Traducción al chino de colonias bacterianas
Total de colonias en alimentos de exportación
Aquí se muestra la apariencia microscópica de un microabsceso. El centro está formado por colonias bacterianas de color azul rodeadas de células inflamatorias agudas.
Microabscesos microscópicos. El centro está formado por colonias azules rodeadas de células inflamatorias agudas.
Los resultados muestran que las colonias se forman aumentando en número, agotando nutrientes y liberando desechos, lo que da como resultado un ambiente que dista mucho de estar equilibrado
Los resultados muestran que las bacterias crecen para formar colonias , consumen nutrientes y eliminan residuos, provocando que el medio ambiente esté lejos de estar equilibrado.
Se propone un nuevo método inteligente de optimización de grupos: el algoritmo de farmacotaxis de grupos bacterianos basado en la descripción de la farmacotaxis de grupos bacterianos
Se propone un nuevo método inteligente de optimización de grupos. Algoritmo de optimización para quimiotaxis bacteriana.
Otros taxones presentes en las colonias bacterianas dominantes son Pseudoalteromonas spp. y Vibrio spp. Sin embargo, estas bacterias sólo pueden asignarse a género
Existen otros grupos de organismos en las colonias dominantes: alternando Pseudomonas y Vibrio, pero se puede considerar que estas bacterias pertenecen al mismo género.

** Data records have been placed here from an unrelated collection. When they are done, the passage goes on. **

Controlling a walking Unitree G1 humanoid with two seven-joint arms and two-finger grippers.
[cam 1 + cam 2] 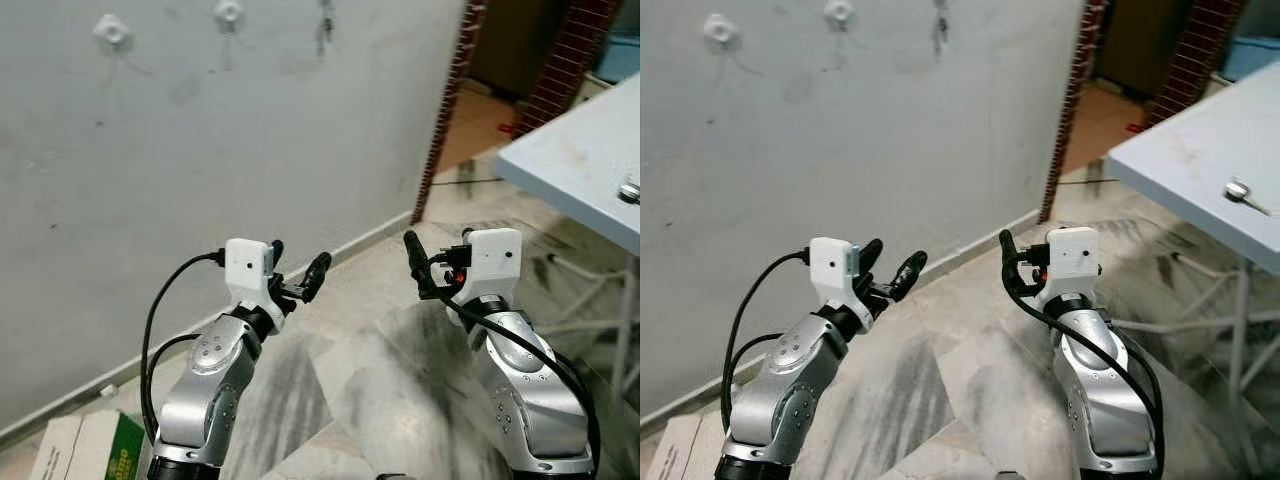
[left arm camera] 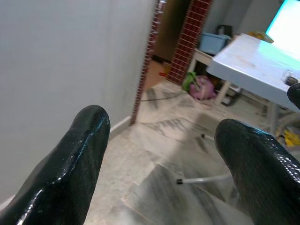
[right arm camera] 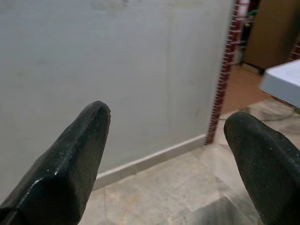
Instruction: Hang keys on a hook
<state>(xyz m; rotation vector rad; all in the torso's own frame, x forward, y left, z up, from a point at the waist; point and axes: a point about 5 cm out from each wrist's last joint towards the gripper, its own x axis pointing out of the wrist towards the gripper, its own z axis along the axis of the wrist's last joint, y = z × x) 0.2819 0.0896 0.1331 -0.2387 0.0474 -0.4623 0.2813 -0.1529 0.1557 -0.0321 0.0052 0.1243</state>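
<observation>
A: Two grippers, both empty? 
B: Yes. The left gripper point(image 1: 297, 268) and right gripper point(image 3: 168, 154) both have fingers spread, holding nothing. 
A: The keys? 
B: Possibly that small metal thing point(image 1: 1238, 190) on the table point(image 1: 1180, 170), right of the right gripper, too small to tell. Hooks point(image 1: 111, 32) sit high on the wall beyond. All remains undone. 
A: Containers? 
B: A box point(image 1: 85, 448) below the left arm; contents unseen.

A pale blue table point(image 1: 1200, 160) stands at two o'clock, a small metal object (likely the keys) point(image 1: 1238, 190) lying on top. Marble floor point(image 1: 970, 370) carries a cardboard box point(image 1: 85, 445) at seven o'clock.
</observation>
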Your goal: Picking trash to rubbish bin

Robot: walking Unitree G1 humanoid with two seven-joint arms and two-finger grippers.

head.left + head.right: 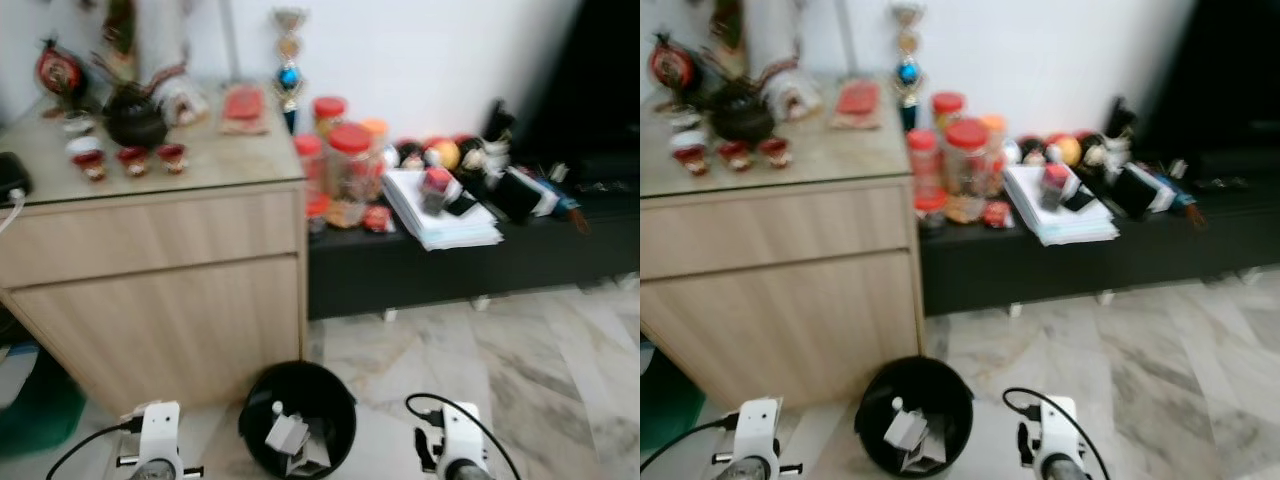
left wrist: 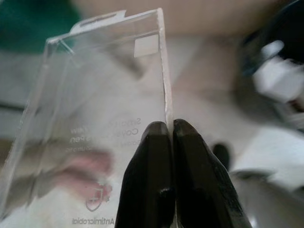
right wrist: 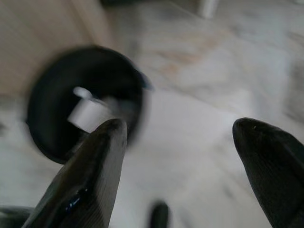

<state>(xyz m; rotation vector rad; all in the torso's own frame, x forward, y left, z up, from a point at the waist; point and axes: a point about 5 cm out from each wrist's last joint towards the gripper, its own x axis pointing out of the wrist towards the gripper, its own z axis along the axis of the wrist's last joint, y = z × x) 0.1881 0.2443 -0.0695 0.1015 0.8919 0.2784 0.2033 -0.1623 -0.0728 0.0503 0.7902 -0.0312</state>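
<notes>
A round black rubbish bin (image 1: 298, 415) stands on the marble floor in front of the wooden cabinet, with white scraps (image 1: 290, 437) inside it. My left gripper (image 2: 172, 130) is shut on the edge of a clear plastic package (image 2: 95, 104) with faint printed text. The left wrist (image 1: 158, 438) sits low, just left of the bin. My right gripper (image 3: 178, 142) is open with nothing between its fingers, above the floor beside the bin (image 3: 83, 102). Its wrist (image 1: 458, 445) sits to the bin's right.
A light wooden cabinet (image 1: 160, 290) with ornaments on top stands behind the bin. A low black bench (image 1: 470, 260) to the right carries red-lidded jars (image 1: 345, 165), papers and clutter. A green object (image 1: 35, 410) lies at the far left. Open marble floor (image 1: 520, 350) spreads right.
</notes>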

Los abscesos más concentrados que contienen exudado de neutrófilos y colonias de color azul oscuro sugieren aspiración o diseminación hematógena de una infección pulmonar.
Así como las colonias de color azul oscuro sugieren aspiración pulmonar o inflamación hematógena, los focos de abscesos más localizados contienen neutrófilos .
Microscópicamente, una válvula con endocarditis infecciosa muestra vegetaciones friables de fibrina y plaquetas (rosa), mezcladas con células inflamatorias y colonias bacterianas (azul)
Microscópicamente, las válvulas en endocarditis infecciosa están cubiertas con vegetaciones frágiles que incluyen fibrina y plaquetas (rojo), mezcladas con células inflamatorias y colonias bacterianas (azul).
Al examinar las colonias transformadas, seleccionamos con éxito clones masculinos. Los resultados de la secuenciación mostraron que el fragmento insertado contenía la secuencia codificante dh completa. pban (neuropéptido activador de la biosíntesis de feromonas) y tres sgnps (neuropéptido del ganglio subesofágico), el marco guía es correcto
Los resultados de la secuenciación mostraron que el fragmento insertado del vector recombinante contiene dh completo, las secuencias codificantes de la feromona El neuropéptido activador de la biosíntesis (pban) y tres péptidos del ganglio subesofágico (sgnp) tienen un marco completamente correcto.
Cultivo de células de hibridoma mg7 y detección de la afinidad de unión al antígeno de los anticuerpos monoclonales mg7 mediante epsa 2. Construcción e identificación de anticuerpos del fago recombinante mg7. Se aisló el ARNm de la biblioteca a partir de células de hibridoma mg7 cultivadas y se convirtieron en cdna. Los fragmentos variables de la cadena pesada y la cadena pght se amplificaron respectivamente y se ensamblaron en anticuerpos de cadena sencilla mediante PCR utilizando pNKers de ADN especialmente construidos. . Injerte S CFVS DMA en el vector de fago PCANTABSE y transfiera la muestra trasplantada al fago E.co//TG1 para generar una forma bacteriana de la biblioteca de anticuerpos del fago recombinante mg7 mediante recuento de colonias y análisis de restricción (ecor y hind). Evalúe el volumen y; tasa de recombinación de la biblioteca
Construcción e identificación de la biblioteca de anticuerpos de fagos recombinantes. Se extrajo y aisló el ARNm de mg7 de células de hibridoma mg7 cultivadas y se transcribió de forma inversa en ADNc. Los genes de la región variable de la cadena pesada y de la cadena ligera del anticuerpo monoclonal mg7 se amplificaron respectivamente mediante el método de PCR. El conector de ADN los conecta para formar el gen del anticuerpo monocatenario mg7. El gen del anticuerpo monocatenario mg_7 se insertó en pcantab5e y el producto de ligación se transformó en E. coli tg1 competente para preparar una forma bacteriana de la biblioteca de anticuerpos de fagos recombinantes. La capacidad y la tasa de recombinación de la biblioteca de anticuerpos de fagos recombinantes se evaluaron mediante recuento de colonias y análisis de digestión con enzimas de restricción (ecor y hind).